TASK TO COMPLETE: In the listing below, locate the line containing "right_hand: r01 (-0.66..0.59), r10" and the line containing "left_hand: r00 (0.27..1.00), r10". Output both of them and every line between, exactly as written, and nothing more.

### THE DATA ###

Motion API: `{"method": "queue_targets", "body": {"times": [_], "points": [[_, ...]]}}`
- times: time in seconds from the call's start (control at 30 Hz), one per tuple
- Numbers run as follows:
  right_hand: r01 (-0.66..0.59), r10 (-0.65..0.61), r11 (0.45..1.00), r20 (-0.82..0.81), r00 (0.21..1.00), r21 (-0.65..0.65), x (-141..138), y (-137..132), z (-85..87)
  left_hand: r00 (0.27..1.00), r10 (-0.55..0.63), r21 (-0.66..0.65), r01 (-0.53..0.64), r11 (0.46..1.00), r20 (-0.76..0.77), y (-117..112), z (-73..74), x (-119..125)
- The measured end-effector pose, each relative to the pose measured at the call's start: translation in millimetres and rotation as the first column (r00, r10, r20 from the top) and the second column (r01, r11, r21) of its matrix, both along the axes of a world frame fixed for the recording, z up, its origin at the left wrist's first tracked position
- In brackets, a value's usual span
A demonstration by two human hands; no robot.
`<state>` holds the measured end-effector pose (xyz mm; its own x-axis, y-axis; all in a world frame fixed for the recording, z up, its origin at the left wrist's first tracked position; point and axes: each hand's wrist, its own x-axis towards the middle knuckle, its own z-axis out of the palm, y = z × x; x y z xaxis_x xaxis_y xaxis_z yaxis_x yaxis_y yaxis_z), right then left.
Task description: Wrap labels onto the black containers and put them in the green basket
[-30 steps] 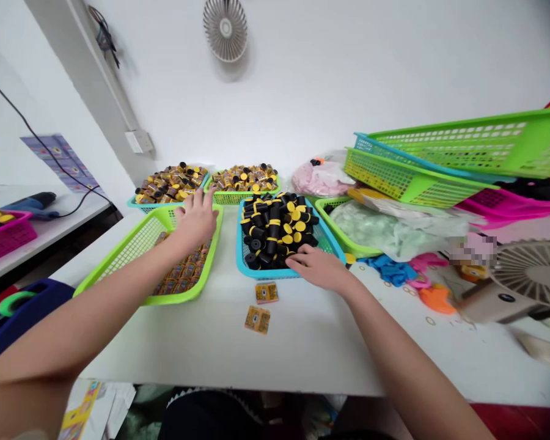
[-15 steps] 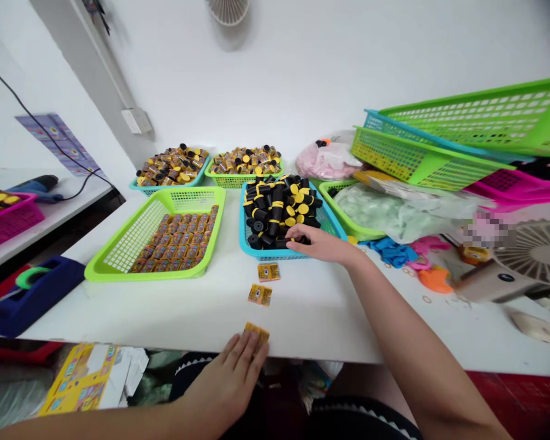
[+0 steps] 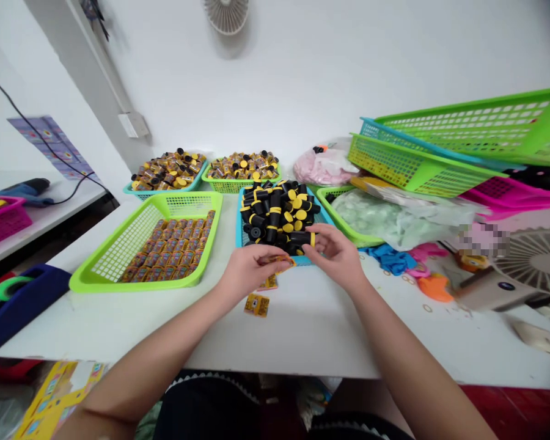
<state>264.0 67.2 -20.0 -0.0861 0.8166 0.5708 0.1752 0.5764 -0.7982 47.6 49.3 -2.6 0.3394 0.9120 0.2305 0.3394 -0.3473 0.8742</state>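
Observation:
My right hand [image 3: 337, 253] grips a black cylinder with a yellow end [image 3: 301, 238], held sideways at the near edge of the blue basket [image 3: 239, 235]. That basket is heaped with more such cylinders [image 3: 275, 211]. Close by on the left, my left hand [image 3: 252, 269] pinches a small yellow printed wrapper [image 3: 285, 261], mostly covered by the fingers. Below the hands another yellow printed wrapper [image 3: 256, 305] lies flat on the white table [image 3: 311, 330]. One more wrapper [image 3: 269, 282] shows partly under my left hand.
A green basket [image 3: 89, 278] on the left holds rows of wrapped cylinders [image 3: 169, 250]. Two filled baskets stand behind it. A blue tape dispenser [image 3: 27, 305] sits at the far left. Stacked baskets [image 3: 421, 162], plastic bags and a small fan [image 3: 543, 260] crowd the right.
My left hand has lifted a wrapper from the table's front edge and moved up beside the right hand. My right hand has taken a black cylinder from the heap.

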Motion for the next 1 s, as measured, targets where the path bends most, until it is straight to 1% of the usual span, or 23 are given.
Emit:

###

WRITTEN SOLUTION:
  right_hand: r01 (-0.66..0.59), r10 (-0.65..0.61), r11 (0.45..1.00), r20 (-0.82..0.81), r00 (0.21..1.00), r21 (-0.65..0.65), x (-141..138), y (-137..132), z (-85..87)
  left_hand: r00 (0.27..1.00), r10 (-0.55..0.63), r21 (-0.66..0.65), r01 (-0.53..0.64), r11 (0.46..1.00), r20 (-0.76..0.77), y (-117..112), z (-73..74), x (-119..125)

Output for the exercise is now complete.